TRY IT
Scan the material below for the word "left", then copy every line in which it appears.
START COLLECTED DATA
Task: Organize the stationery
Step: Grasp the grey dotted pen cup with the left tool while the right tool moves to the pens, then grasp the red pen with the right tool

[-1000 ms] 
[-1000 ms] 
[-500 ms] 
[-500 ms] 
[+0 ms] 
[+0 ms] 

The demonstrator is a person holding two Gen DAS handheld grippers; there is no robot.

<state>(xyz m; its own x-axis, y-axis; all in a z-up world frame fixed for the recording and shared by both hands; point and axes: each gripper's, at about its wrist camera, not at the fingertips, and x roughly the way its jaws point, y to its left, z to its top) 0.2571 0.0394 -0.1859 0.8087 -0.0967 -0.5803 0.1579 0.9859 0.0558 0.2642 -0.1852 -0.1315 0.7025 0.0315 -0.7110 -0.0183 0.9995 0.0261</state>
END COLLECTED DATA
THE ANSWER
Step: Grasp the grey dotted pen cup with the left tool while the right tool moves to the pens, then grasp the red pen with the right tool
<state>(xyz m; its own x-axis, y-axis; all in a z-up world frame fixed for the recording and shared by both hands; point and axes: each gripper's, at about its wrist camera, not at the fingertips, and x roughly the way its jaws point, y to its left, z to its top) 0.2571 0.0394 -0.1859 0.8087 -0.0967 -0.5803 0.1579 0.9859 0.0558 0.2642 -0.1852 -0.1315 0.7025 0.0315 -0.7110 -0.0183 0.9995 0.0261</state>

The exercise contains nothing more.